What you should do
Please repeat exactly the lines from the one containing "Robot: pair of" through the last line of the records below, both included, and leave out any pictures.

Extracted material
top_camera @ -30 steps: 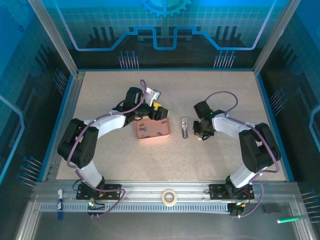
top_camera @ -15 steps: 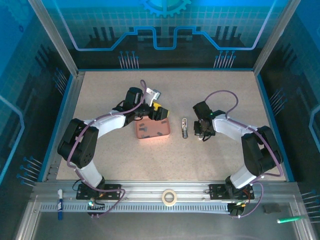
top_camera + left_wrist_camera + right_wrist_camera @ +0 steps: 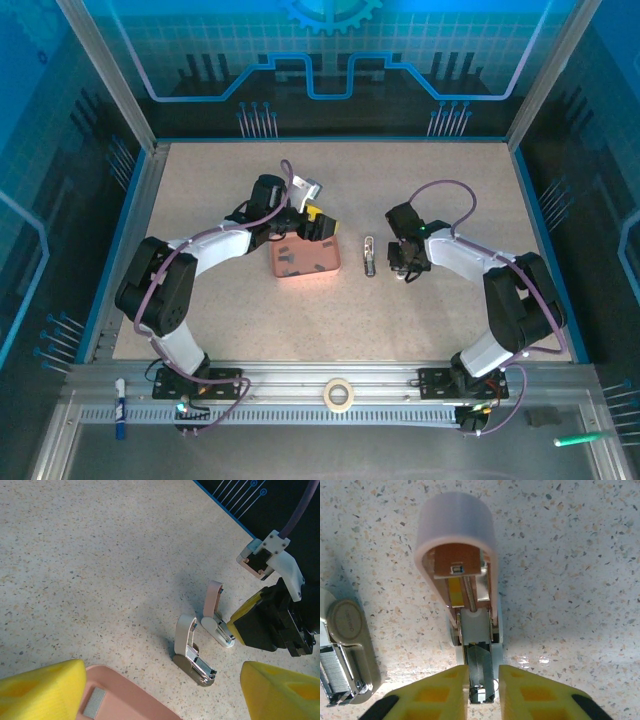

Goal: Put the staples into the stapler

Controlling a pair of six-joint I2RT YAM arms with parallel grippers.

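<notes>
i'm seeing the left end effector (image 3: 162, 692) hovering released, its yellow fingers (image 3: 45, 690) spread wide above the pink tray (image 3: 125, 700), which is sitting near the middle of the counter (image 3: 450, 180). one grey strip of the staples (image 3: 94, 702) is lying flat inside that tray (in the top view i'm making out a few dark bars in there). at the tray's 3 o'clock a grey stapler (image 3: 370, 256) is resting on the counter with its lid swung upright, nothing touching it. just beside it, again toward 3 o'clock, the pink stapler (image 3: 457, 530) is standing open too, lid raised. the right end effector (image 3: 481, 695) is clenching this one's metal magazine rail from both sides. in the top view the right arm is reaching in from about 4 o'clock and the left arm from about 8 o'clock.
</notes>
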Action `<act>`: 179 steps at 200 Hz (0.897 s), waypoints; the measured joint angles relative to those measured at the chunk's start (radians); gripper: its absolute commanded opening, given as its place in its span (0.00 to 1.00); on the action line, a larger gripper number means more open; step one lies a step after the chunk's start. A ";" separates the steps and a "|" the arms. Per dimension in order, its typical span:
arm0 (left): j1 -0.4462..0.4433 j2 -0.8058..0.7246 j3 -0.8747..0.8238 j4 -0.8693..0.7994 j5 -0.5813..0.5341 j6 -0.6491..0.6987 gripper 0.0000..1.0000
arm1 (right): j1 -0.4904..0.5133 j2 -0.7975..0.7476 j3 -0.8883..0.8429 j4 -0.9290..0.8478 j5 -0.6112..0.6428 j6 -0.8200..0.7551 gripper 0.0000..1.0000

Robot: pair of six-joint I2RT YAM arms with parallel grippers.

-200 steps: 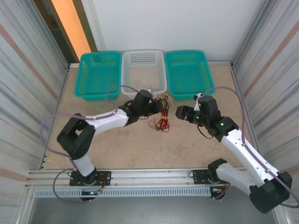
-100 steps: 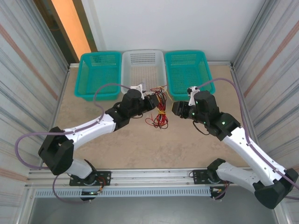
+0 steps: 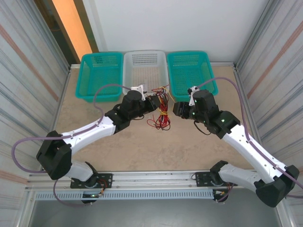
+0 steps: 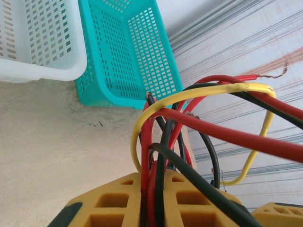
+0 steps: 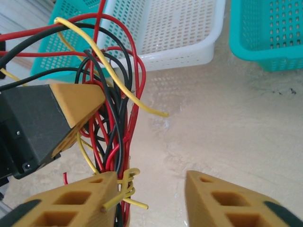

Answer below
Robot: pair of six-joint I2RT YAM arms with parallel grippers.

-200 steps: 
-100 steps: 
+0 steps: 
+0 steps: 
+0 steps: 

The given answer completes the exercise.